Marilda: Já sinto sua falta!

sábado, 9 de abril de 2011

Desabafo.

O problema é comigo ou o mundo está mesmo muito doente? Olha ao seu redor, quantas coisas “erradas” e “ruins” acontecem todos os dias que fazem com que você se sinta impotente diante da grandiosidade desse mundo que te consome?

O seu coração está no lugar certo?

E esse mundo que te consome com seu ódio, falsidade, esse globo burguês que endurece o poeta de rua? Esse falso moralismo pregado debaixo de nosso nariz pelos líderes que pregam sua ainda mais falsa ideologia religiosa e constroem verdadeiras fábricas de cérebros alienados que esperam a salvação vinda “de cima”? A relação humana atingiu um grau de insignificância que tornou o indivíduo tão individualista que já é incapaz de perceber que mais do que qualquer ajuda financeira, as pessoas precisam ser ouvidas, precisam ser amadas!

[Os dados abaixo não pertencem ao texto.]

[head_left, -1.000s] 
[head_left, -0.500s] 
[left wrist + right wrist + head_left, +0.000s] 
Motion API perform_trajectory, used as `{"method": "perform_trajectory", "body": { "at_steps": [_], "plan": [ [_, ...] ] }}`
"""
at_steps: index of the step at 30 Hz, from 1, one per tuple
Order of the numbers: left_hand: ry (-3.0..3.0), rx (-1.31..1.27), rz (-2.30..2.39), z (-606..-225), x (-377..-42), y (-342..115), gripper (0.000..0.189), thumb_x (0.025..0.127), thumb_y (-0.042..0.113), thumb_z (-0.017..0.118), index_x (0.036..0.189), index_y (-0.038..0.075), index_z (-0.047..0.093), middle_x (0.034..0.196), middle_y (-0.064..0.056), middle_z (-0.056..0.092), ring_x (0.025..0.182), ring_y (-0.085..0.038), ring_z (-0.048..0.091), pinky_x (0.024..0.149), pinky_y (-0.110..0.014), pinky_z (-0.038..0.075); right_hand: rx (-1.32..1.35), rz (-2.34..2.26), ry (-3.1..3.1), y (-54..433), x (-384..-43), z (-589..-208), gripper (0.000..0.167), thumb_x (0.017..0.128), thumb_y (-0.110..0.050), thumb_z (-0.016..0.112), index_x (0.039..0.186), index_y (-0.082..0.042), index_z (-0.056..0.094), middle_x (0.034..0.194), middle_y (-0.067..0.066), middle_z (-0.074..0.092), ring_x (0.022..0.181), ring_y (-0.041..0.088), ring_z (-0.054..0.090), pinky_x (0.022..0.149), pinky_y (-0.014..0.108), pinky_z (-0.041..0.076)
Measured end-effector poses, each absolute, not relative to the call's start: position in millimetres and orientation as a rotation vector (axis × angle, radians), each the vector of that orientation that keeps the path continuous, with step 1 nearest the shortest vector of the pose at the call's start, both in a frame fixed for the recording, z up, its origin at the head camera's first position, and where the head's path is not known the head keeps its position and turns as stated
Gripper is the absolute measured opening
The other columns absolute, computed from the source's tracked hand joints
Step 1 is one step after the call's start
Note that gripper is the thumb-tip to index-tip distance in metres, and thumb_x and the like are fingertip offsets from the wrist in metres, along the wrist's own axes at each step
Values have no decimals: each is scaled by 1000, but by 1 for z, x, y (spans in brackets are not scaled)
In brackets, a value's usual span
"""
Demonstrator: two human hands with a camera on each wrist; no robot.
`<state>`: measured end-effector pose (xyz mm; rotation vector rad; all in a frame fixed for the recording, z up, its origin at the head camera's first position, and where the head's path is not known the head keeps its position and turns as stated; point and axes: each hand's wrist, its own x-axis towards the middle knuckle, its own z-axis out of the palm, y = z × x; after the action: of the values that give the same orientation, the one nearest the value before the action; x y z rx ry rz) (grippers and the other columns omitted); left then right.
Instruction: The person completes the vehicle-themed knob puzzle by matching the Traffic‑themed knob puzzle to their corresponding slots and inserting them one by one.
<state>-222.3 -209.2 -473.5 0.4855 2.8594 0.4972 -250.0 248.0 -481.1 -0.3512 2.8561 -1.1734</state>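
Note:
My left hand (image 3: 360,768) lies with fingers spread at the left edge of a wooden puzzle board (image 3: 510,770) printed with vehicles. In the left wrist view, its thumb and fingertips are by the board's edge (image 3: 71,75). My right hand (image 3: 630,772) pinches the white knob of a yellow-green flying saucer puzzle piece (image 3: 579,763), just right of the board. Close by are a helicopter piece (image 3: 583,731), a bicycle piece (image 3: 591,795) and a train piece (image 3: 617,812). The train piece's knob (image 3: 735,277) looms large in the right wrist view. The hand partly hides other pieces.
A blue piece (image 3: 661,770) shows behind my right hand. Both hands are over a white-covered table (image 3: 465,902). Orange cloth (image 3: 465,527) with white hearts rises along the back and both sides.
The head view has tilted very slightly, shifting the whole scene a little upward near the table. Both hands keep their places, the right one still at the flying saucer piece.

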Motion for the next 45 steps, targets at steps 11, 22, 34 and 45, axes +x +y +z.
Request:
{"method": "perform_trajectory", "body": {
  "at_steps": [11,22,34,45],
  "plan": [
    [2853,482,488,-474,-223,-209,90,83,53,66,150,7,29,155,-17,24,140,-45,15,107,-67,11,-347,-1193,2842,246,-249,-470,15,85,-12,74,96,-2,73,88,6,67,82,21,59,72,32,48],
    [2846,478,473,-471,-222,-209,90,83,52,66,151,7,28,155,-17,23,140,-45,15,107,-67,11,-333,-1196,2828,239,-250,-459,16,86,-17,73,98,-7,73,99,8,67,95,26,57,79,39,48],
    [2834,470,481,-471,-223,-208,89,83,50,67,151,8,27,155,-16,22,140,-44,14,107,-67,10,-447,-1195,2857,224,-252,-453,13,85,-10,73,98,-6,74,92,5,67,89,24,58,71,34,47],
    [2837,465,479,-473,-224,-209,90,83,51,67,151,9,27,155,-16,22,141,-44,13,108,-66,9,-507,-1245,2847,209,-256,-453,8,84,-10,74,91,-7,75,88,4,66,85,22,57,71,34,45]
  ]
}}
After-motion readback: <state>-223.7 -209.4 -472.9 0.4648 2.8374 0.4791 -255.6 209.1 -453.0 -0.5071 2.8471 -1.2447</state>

Ah, o amor não, por favor!

Me recuso a acreditar que o amor já tenha se tornado algo tão banal. Ele ainda existe, por favor, me digam que ele ainda existe! Alguém aí me diz que o sentimento de completude ainda depende de um outro ser e não de uma outra coisa! Não de toda essa parafernália moderna que a mídia insistentemente mostra como um novo membro!

Pra onde foi a alma que agora se alimenta de etílicos e mascara a dor do dia-a-dia que nos engole?

Mas não, por favor, não o amor! Não facilite com o amor! Talvez seja ele a única de nossa existência sem sentido que impede que, numa tentativa de não-dor, transforme-se em mineral esse seu órgão tão menosprezado que fica no peito.

sábado, 2 de abril de 2011

Um pouquinho de futilidade faz bem!


Hoje foi dia de passeio na Augusta. E algumas comprinhas (inevitável). Gente, como eu andei! Foi divertido, apesar de querer a companhia de uma pessoinha que não pode ir. Mas tudo bem!

Agora estou pensando em amanhã: Passeio (de novo na Augusta) com a Jaqueline e a Rita, minhas letristas preferidas s2 !

E a noite vai começando com uma Smirnoff... quer?



Foto: Sick'n'Silly Store, que fica na Galeria Ouro Fino.